[fix,refactor] Isolate notify_data_update ZMQ I/O into a dedicated background asyncio loop#117
Conversation
…background asyncio loop Root cause: `notify_data_update` ran on the caller's asyncio loop. Under heavy compute workloads (PyTorch, Ray), the loop would stall, causing `asyncio.wait_for` timers to fire before the controller ACK was ever read.
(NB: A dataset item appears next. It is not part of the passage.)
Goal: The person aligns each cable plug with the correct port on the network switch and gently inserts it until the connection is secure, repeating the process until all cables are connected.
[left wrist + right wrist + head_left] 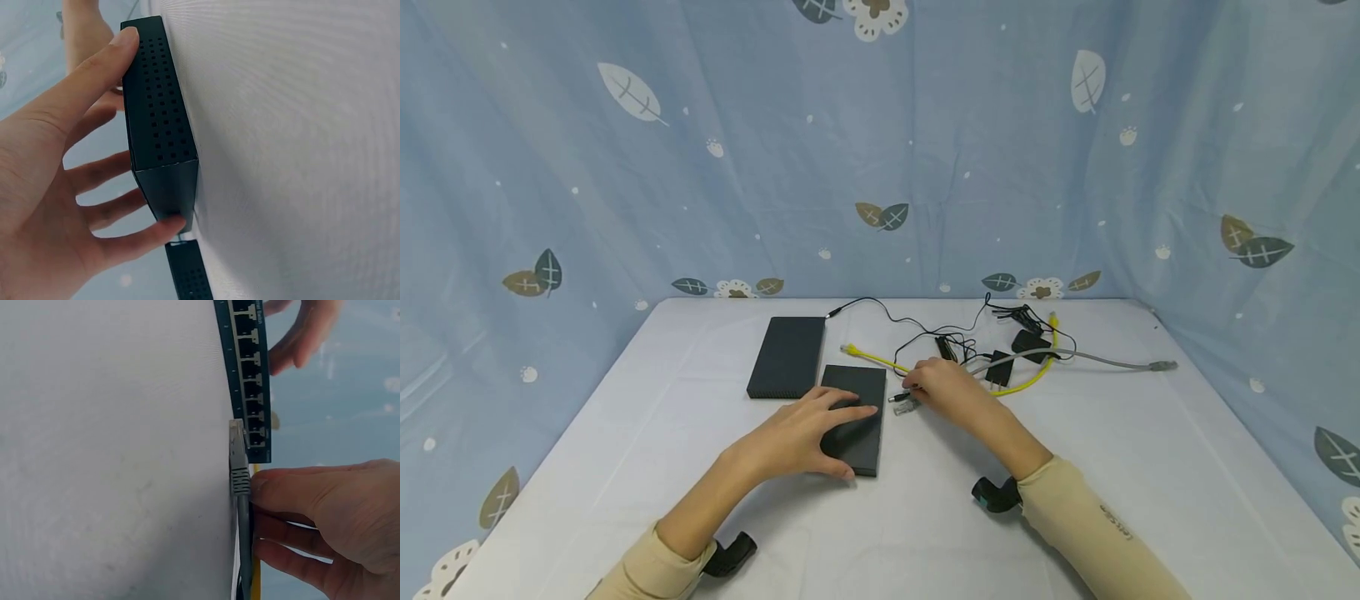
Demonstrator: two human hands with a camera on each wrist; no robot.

Changes: - Spin up a dedicated daemon thread (`_notify_thread`) running an isolated `_notify_loop` per StorageManager instance, keeping notify I/O immune to caller-side event loop starvation - Pre-connect a single reusable async DEALER socket (`_notify_sock`) in `_init_notify_zmq`; bridge calls via `run_coroutine_threadsafe` + `wrap_future` so the caller-side `await` remains non-blocking - Add `_notify_lock` to serialize concurrent `notify_data_update` calls on the shared socket, preventing send/recv interleaving across coroutines - Guard `close()` with `hasattr(_notify_loop)` to avoid `AttributeError` in `__del__` when `__init__` fails before the loop is created Signed-off-by: yxstev <zhangyixiang9@huawei.com>
CLA Signature Passdodatboii, thanks for your pull request. All authors of the commits have signed the CLA. 👍 |
Signed-off-by: yxstev <zhangyixiang9@huawei.com>
CLA Signature Passdodatboii, thanks for your pull request. All authors of the commits have signed the CLA. 👍 |
There was a problem hiding this comment.
Pull request overview
This PR refactors StorageManager.notify_data_update() to move ZMQ notify send/recv off the caller’s asyncio event loop by introducing a dedicated background thread with its own asyncio loop and a pre-connected async DEALER socket, aiming to avoid event-loop starvation under heavy compute workloads.
Changes:
- Added a per-
StorageManagerdaemon thread running a dedicated asyncio loop for notify I/O. - Pre-initialized and reused a single async DEALER socket for notify traffic, bridging calls via
run_coroutine_threadsafe+wrap_future. - Added locking around notify send/recv to prevent concurrent interleaving on the shared socket.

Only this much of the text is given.